IT IS no wonder that the state of the National Health Service, created with such enormous optimism by the Labour Party in 1948 and for almost 60 years the envy of the world, is now so high on the list of the priorities of British voters.

Until a few years ago, whatever was said about waiting lists for hip operations or the extraction of wisdom teeth or in-growing toe nails, we always knew that if we were in desperate need of emergency treatment in Britain we would get it immediately and it would be the best.

Today, however, although no such opinion poll has so far been conducted, it is a fairly safe bet to stay that for most people unless they were certain that they were dying anyway they would rather stay out of hospital and take their chances rather than be admitted for treatment and come out having caught a life-threatening superbug.

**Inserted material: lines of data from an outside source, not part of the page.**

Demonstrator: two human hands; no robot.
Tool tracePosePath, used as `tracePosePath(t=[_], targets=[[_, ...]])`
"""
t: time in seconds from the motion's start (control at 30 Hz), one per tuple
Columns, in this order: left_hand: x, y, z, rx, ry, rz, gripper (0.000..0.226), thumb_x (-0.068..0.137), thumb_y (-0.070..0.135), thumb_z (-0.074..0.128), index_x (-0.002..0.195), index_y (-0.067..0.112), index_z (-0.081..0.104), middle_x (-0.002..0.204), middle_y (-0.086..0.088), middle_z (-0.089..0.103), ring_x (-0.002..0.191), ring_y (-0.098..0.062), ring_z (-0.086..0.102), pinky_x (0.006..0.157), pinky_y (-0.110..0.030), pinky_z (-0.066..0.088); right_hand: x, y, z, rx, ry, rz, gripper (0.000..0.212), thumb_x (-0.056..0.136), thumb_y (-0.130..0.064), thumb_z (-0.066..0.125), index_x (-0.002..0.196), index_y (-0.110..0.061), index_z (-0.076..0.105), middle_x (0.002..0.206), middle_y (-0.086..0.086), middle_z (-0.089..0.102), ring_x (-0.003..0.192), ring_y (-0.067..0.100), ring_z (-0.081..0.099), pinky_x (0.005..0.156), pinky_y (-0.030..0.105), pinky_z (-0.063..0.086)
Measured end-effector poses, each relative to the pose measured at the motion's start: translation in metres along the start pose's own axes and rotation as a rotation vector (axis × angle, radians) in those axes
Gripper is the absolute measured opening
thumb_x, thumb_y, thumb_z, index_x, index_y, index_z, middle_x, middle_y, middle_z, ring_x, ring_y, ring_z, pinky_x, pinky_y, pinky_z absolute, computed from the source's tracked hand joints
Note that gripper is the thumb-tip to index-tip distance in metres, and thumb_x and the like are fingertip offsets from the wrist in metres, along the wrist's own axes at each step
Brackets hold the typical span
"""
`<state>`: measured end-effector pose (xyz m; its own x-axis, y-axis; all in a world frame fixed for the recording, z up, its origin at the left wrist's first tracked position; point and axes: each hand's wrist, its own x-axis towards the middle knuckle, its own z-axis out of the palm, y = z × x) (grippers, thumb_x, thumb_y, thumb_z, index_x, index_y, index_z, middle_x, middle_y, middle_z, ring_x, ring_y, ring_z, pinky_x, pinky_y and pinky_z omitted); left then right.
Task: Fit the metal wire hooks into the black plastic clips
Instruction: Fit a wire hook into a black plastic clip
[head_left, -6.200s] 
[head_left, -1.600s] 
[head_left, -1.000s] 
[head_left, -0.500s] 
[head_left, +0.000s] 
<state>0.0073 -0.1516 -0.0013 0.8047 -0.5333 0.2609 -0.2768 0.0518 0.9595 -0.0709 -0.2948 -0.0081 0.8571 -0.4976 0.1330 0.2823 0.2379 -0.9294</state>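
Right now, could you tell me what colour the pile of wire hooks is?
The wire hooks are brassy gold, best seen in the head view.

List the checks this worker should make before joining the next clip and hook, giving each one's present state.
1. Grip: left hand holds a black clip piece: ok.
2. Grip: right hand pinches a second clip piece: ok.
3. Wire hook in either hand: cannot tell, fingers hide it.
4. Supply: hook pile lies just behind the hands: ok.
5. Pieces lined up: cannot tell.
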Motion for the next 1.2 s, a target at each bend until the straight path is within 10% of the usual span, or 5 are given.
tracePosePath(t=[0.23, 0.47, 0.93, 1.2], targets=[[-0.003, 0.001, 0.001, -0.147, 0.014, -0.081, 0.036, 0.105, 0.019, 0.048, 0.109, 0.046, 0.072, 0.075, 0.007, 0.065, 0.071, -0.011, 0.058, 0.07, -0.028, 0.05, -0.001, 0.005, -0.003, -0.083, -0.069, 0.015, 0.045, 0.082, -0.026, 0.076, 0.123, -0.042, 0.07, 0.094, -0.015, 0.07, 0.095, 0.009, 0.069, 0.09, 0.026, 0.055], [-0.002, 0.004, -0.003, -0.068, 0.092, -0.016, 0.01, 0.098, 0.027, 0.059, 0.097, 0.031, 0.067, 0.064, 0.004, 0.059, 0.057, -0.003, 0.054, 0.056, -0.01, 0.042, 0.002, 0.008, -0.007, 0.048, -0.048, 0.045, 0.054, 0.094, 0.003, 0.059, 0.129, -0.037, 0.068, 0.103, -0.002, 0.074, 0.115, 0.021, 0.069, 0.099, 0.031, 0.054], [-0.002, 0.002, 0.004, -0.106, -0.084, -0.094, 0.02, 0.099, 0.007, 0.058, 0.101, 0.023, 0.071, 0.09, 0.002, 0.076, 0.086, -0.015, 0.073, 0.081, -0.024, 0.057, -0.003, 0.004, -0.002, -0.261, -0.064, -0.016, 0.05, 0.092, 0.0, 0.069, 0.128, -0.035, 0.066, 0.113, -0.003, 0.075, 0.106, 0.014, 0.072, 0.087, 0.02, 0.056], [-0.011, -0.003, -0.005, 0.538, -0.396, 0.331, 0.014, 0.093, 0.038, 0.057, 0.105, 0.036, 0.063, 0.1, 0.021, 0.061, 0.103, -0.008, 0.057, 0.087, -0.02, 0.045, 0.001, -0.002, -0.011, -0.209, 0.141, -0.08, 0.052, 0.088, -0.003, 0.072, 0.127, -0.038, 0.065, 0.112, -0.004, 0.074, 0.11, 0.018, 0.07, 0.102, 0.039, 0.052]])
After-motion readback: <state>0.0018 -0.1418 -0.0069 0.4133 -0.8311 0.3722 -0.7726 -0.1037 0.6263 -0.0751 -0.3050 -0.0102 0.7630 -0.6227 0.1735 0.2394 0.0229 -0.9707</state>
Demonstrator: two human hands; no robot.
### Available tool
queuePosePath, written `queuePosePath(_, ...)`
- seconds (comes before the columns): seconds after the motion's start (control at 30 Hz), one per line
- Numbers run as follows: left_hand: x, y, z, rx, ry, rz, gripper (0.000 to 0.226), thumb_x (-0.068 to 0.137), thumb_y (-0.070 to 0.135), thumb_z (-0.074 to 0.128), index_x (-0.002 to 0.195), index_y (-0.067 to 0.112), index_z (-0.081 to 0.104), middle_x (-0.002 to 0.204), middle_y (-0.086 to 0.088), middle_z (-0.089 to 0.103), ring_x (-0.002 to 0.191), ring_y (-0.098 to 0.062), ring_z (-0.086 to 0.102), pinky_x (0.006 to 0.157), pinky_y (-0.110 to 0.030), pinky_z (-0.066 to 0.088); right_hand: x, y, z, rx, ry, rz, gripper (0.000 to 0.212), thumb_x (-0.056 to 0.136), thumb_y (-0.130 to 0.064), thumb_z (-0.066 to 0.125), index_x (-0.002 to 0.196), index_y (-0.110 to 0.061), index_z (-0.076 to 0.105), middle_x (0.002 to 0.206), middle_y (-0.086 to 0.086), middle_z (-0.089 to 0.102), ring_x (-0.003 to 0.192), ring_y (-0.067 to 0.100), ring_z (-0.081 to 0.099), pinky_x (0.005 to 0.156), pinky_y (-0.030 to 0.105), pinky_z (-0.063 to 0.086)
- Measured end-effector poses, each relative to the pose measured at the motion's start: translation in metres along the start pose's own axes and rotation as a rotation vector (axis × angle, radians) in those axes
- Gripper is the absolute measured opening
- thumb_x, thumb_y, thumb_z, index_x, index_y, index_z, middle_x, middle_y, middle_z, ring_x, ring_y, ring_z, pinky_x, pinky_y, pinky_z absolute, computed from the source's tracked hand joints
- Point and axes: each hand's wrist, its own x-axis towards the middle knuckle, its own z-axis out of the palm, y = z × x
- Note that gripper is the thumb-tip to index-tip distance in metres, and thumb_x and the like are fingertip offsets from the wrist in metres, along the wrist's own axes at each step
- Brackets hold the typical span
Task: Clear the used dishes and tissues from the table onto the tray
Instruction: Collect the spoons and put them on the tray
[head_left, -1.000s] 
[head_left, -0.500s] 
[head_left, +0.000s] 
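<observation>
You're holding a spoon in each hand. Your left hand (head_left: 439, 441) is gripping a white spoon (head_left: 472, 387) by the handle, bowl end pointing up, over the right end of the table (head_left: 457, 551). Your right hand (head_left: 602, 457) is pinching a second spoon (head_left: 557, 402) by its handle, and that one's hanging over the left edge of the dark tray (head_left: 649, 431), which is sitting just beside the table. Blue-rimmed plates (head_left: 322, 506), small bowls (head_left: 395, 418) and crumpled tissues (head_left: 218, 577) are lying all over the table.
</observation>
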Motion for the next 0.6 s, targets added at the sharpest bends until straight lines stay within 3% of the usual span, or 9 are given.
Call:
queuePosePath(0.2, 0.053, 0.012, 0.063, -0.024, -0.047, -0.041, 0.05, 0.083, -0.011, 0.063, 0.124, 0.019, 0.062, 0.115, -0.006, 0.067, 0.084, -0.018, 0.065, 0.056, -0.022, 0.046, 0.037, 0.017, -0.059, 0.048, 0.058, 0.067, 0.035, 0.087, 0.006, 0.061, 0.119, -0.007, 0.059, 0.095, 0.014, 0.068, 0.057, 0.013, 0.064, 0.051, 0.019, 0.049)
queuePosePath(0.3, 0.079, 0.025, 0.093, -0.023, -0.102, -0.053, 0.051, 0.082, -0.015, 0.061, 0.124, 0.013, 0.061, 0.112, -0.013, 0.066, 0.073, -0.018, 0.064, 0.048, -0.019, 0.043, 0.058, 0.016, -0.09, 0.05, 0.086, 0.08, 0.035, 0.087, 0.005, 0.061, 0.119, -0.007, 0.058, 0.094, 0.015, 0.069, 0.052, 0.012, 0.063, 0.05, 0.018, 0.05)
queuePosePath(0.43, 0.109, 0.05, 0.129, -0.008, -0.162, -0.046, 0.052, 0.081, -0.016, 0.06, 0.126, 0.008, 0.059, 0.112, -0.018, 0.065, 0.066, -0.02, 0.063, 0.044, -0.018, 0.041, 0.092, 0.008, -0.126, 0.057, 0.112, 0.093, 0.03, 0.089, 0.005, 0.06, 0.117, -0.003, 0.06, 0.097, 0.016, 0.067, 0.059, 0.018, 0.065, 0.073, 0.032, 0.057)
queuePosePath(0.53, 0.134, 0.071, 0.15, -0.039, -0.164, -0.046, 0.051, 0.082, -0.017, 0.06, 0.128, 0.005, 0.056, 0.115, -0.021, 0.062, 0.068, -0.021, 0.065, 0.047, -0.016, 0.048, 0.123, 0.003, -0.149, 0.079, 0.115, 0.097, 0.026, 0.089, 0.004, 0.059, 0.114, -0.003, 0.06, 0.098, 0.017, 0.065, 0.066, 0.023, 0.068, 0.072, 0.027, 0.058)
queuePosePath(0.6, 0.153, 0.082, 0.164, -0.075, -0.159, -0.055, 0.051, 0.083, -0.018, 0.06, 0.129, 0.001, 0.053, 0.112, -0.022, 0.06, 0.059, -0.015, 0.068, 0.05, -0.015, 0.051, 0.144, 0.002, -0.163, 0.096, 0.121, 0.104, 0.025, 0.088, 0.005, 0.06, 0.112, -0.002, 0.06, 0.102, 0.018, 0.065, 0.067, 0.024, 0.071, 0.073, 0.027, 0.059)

Of course Mrs Winsor is appalled that the death of her 65-year-old husband, who had battled for decades with his own particular disability, was at least partly attributable to MRSA, probably contracted in one of the country's most respected hospitals. Yet despite its enviable reputation the hospital was, according to Mrs Winsor, conspicuously dirty and her husband was left to lie in bloody sheets.

What price hospital cleaners and nursing auxiliaries? A couple of dozen of these could probably be hired in most hospitals for the price of a single high-salaried manager - and save a great many more lives.

It was Florence Nightingale way back in the Crimean War who first drew the value of cleanliness to the attention of the eminent medical practitioners of her day and saved hundreds of lives just by washing bandages before re-using them, and that was without the benefits of modern sterilising methods and wonder drugs such as penicillin.

The party that could guarantee a return to the standards of hygiene imposed by the old-fashioned matrons of the 1950s would win a landslide in the next election.